*Problem*. Could you copy out all of the entries exactly?
[Supplied records — start]
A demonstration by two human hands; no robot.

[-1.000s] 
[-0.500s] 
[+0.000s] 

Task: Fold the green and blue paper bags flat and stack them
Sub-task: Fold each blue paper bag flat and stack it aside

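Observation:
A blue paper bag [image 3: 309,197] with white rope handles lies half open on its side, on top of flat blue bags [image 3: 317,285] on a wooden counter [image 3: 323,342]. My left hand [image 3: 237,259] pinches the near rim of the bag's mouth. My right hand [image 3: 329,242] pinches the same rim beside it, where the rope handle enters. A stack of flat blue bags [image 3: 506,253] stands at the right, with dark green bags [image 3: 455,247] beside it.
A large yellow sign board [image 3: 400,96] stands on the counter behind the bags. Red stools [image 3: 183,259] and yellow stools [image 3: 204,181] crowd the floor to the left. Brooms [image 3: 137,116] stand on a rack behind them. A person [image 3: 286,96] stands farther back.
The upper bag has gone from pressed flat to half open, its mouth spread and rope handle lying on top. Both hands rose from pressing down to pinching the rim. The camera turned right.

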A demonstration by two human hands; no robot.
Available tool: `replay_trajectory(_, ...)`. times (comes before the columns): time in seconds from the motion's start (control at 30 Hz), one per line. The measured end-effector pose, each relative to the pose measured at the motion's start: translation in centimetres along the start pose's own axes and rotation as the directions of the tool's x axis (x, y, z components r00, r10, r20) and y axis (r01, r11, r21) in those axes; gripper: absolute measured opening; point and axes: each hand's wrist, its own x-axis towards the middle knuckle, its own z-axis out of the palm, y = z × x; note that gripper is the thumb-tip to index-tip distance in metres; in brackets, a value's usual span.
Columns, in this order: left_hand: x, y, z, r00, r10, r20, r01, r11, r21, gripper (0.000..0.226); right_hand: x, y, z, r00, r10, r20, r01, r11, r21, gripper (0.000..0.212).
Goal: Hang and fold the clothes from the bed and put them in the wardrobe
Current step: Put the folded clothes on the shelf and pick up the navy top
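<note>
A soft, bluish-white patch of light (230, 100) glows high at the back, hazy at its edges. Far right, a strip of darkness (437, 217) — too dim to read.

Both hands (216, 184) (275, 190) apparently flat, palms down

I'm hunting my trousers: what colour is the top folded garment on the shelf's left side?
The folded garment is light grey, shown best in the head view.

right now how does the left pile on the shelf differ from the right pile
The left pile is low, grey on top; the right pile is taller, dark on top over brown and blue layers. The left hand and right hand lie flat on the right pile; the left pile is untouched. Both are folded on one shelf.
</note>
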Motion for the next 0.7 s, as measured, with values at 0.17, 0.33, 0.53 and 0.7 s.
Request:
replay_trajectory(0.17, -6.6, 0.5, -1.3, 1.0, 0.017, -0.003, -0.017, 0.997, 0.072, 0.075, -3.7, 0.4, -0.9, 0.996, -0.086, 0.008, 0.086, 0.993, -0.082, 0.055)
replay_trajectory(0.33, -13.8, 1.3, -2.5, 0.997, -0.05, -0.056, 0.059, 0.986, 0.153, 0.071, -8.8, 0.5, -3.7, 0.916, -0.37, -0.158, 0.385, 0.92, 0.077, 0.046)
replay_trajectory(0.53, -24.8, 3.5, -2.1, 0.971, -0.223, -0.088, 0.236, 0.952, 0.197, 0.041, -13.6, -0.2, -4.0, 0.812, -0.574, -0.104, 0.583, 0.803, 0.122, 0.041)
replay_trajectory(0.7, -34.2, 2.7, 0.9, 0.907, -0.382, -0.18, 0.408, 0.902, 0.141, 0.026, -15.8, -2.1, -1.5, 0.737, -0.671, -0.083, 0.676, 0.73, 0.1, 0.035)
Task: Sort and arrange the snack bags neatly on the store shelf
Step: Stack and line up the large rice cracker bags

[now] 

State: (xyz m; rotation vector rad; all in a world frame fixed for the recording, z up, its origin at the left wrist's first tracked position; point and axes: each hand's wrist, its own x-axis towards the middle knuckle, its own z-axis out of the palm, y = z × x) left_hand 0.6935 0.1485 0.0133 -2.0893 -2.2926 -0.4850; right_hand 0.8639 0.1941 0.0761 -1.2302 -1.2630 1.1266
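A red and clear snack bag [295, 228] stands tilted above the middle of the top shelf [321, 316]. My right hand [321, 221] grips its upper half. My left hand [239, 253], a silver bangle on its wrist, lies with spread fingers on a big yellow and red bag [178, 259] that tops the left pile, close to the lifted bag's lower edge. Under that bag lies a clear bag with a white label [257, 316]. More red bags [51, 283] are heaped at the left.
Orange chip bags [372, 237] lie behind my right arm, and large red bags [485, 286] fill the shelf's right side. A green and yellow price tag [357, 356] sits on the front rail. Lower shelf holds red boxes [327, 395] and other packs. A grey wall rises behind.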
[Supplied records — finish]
*Written answer*.
A demonstration by two human hands; no robot.

[-1.000s] 
[-0.500s] 
[+0.000s] 

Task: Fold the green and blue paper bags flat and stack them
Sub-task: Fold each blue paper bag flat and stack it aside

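Observation:
A blue paper bag [image 3: 309,197] with white rope handles lies half open on its side, on top of flat blue bags [image 3: 317,285] on a wooden counter [image 3: 323,342]. My left hand [image 3: 237,259] pinches the near rim of the bag's mouth. My right hand [image 3: 329,242] pinches the same rim beside it, where the rope handle enters. A stack of flat blue bags [image 3: 506,253] stands at the right, with dark green bags [image 3: 455,247] beside it.
A large yellow sign board [image 3: 400,96] stands on the counter behind the bags. Red stools [image 3: 183,259] and yellow stools [image 3: 204,181] crowd the floor to the left. Brooms [image 3: 137,116] stand on a rack behind them. A person [image 3: 286,96] stands farther back.
The upper bag has gone from pressed flat to half open, its mouth spread and rope handle lying on top. Both hands rose from pressing down to pinching the rim. The camera turned right.
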
A demonstration by two human hands; no robot.
Available tool: `replay_trajectory(_, ...)`. times (comes before the columns): time in seconds from the motion's start (control at 30 Hz), one per line. The measured end-effector pose, each relative to the pose measured at the motion's start: translation in centimetres along the start pose's own axes and rotation as the directions of the tool's x axis (x, y, z components r00, r10, r20) and y axis (r01, r11, r21) in those axes; gripper: absolute measured opening; point and axes: each hand's wrist, its own x-axis towards the middle knuckle, its own z-axis out of the palm, y = z × x; note that gripper is the thumb-tip to index-tip distance in metres; in brackets, a value's usual span.
Columns, in this order: left_hand: x, y, z, r00, r10, r20, r01, r11, r21, gripper (0.000..0.226); right_hand: x, y, z, r00, r10, r20, r01, r11, r21, gripper (0.000..0.212).
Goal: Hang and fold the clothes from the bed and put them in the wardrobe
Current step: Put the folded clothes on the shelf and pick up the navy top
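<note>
A soft, bluish-white patch of light (230, 100) glows high at the back, hazy at its edges. Far right, a strip of darkness (437, 217) — too dim to read.

Both hands (216, 184) (275, 190) apparently flat, palms down

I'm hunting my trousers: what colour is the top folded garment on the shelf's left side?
The folded garment is light grey, shown best in the head view.

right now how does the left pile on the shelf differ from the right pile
The left pile is low, grey on top; the right pile is taller, dark on top over brown and blue layers. The left hand and right hand lie flat on the right pile; the left pile is untouched. Both are folded on one shelf.
</note>
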Motion for the next 0.7 s, as measured, with values at 0.17, 0.33, 0.53 and 0.7 s.
Request:
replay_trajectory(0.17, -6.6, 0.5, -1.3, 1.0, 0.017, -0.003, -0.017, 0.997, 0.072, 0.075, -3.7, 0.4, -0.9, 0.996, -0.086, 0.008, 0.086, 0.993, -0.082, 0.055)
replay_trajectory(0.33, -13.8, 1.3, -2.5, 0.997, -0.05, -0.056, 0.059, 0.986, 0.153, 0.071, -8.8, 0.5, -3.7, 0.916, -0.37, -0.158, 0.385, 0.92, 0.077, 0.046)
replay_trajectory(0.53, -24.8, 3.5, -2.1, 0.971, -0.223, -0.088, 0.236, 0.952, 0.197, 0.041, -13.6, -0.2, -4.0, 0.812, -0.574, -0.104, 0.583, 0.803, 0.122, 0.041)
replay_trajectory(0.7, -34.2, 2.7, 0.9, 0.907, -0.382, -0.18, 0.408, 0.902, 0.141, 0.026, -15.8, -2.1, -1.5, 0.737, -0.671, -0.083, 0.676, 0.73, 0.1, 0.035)
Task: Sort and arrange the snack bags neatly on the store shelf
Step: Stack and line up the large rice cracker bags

[now] 

State: (xyz m; rotation vector rad; all in a world frame fixed for the recording, z up, its origin at the left wrist's first tracked position; point and axes: each hand's wrist, its own x-axis towards the middle knuckle, its own z-axis out of the palm, y = z × x) left_hand 0.6935 0.1485 0.0133 -2.0893 -2.2926 -0.4850; right_hand 0.8639 0.1941 0.0761 -1.2302 -1.2630 1.1266
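A red and clear snack bag [295, 228] stands tilted above the middle of the top shelf [321, 316]. My right hand [321, 221] grips its upper half. My left hand [239, 253], a silver bangle on its wrist, lies with spread fingers on a big yellow and red bag [178, 259] that tops the left pile, close to the lifted bag's lower edge. Under that bag lies a clear bag with a white label [257, 316]. More red bags [51, 283] are heaped at the left.
Orange chip bags [372, 237] lie behind my right arm, and large red bags [485, 286] fill the shelf's right side. A green and yellow price tag [357, 356] sits on the front rail. Lower shelf holds red boxes [327, 395] and other packs. A grey wall rises behind.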

Nothing further remains in this exercise.